**WHAT IS REQUIRED**
Up to and including the line that holds "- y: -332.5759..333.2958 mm", print the data exactly from its first line; do not print the pictures.

**DATA PROVIDED**
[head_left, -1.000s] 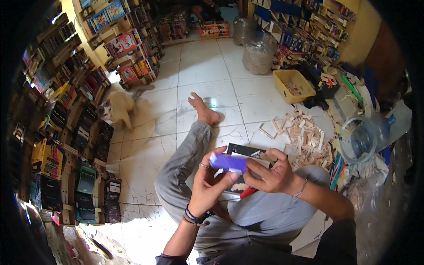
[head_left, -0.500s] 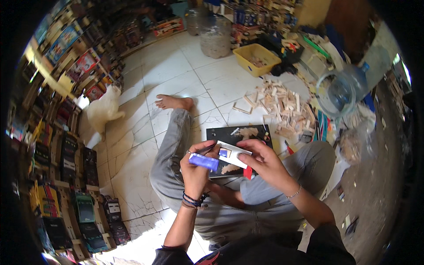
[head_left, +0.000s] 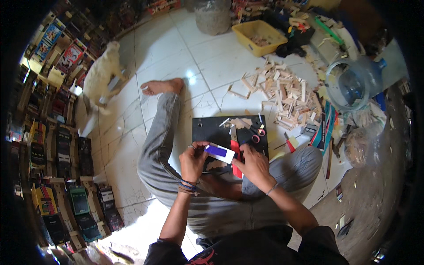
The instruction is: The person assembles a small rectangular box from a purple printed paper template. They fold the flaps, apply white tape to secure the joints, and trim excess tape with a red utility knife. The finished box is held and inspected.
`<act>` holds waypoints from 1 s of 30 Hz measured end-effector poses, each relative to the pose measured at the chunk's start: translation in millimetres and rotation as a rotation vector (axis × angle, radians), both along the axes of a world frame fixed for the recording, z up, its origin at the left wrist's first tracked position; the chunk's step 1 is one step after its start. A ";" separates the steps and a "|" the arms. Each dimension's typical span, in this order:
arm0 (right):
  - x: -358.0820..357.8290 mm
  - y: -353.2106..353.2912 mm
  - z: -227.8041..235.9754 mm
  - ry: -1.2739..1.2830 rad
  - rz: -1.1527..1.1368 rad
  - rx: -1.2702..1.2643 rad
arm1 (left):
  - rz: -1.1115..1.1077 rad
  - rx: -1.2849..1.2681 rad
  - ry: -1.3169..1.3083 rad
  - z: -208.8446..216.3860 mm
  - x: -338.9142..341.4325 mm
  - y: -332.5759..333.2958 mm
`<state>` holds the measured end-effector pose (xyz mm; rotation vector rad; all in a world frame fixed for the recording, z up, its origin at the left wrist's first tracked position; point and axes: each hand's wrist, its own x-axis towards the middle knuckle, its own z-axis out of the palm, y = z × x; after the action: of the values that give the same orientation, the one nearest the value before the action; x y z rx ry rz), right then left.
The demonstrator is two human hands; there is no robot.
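My left hand (head_left: 192, 162) pinches the left end of a small white flat piece (head_left: 230, 157) that carries a purple rectangle (head_left: 216, 151) on its upper face. The right hand (head_left: 255, 166) is closed round a red cutter knife (head_left: 236, 160), its blade pointing away from me. The right thumb lies over the knife, close to the piece's right end; whether it touches the piece I cannot tell. Below both hands lies a black board (head_left: 207, 128) with brown scraps, white slips and pink-handled scissors (head_left: 257, 136) on it.
Beyond the board to the right spreads a heap of wood pieces (head_left: 287, 95), with a yellow tub (head_left: 265, 42) behind. A clear water bottle (head_left: 353, 86) lies at the right. Model trucks (head_left: 79, 203) line the left side, and a white cat (head_left: 104, 75) stands near them.
The red knife has swung out beside the white piece, its blade now showing. The separate purple strip at my left hand no longer shows, and a larger purple rectangle covers the piece. The cat has shifted.
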<state>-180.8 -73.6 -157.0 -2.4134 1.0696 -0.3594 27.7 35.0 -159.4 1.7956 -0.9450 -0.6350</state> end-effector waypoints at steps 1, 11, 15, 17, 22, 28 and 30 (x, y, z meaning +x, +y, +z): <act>5.7 3.2 -2.9 0.053 -0.009 -0.053 | -0.007 0.025 -0.026 0.4 0.5 1.3; -11.7 -9.3 11.0 -0.059 -0.014 0.161 | 0.037 0.150 -0.709 -3.4 -14.4 19.0; -23.2 2.3 17.9 -0.178 -0.022 0.335 | 0.085 0.142 -0.631 -4.5 -21.7 23.5; -26.6 9.2 21.4 -0.159 -0.120 0.567 | 0.080 0.140 -0.511 -0.5 -26.0 28.3; -21.3 22.5 20.1 -0.191 -0.187 0.632 | -0.001 0.056 -0.452 2.3 -20.2 29.5; -22.9 21.7 27.5 -0.272 -0.117 0.744 | -0.249 0.017 -0.468 4.4 -3.5 26.3; -22.4 19.5 29.1 -0.315 -0.065 0.721 | -0.299 0.058 -0.424 7.4 1.0 26.7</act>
<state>-203.2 -54.2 -128.0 -1.6271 0.9285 -0.2951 28.7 61.6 -152.1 1.8956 -1.5145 -0.4726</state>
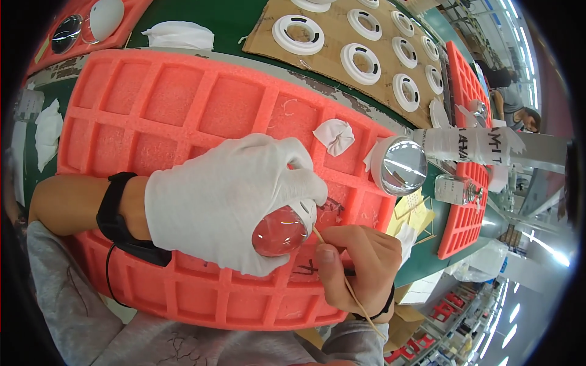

**RESPONSE TO THE TASK**
[head_left, -1.000s] 
[head_left, -0.500s] 
[head_left, +0.000s] 
The instruction is: The person assembles a small rectangular box from a purple printed paper template. They fold the flaps, apply white tape to secure the joints, and trim excess tape with a red utility knife. The finished box is held and inspected.
`<act>` holds waypoints from 1 s of 30 Hz measured end-effector poses, each relative to the pose measured at the chunk's start: translation in millimetres and rotation as a rotation vector (axis × angle, radians), both along the axes of a world frame fixed for the recording, z up, its origin at the left wrist's first tracked position; the chunk's step 1 is one step after its start. A ";" separates the steps and a "|" the arms. Each dimension's typical span, in this order:
arm0 (right):
  - x: -358.0820..357.8290 mm
  - y: -353.2106..353.2912 mm
  - z: -227.8041..235.9754 mm
  - ry: -1.2739..1.2830 rad
  - rz: -1.1527..1.1368 rad
  - rx: -1.2702..1.2643 rad
arm1 (left):
  - rz: -1.1115..1.1077 rad
  - rx: -1.2849..1.2681 rad
  - ry: -1.3169..1.3083 rad
  - z: -208.8446..216.3860 mm
  - x: -338.9142..341.4325 mm
  - y: -332.5759..333.2958 mm

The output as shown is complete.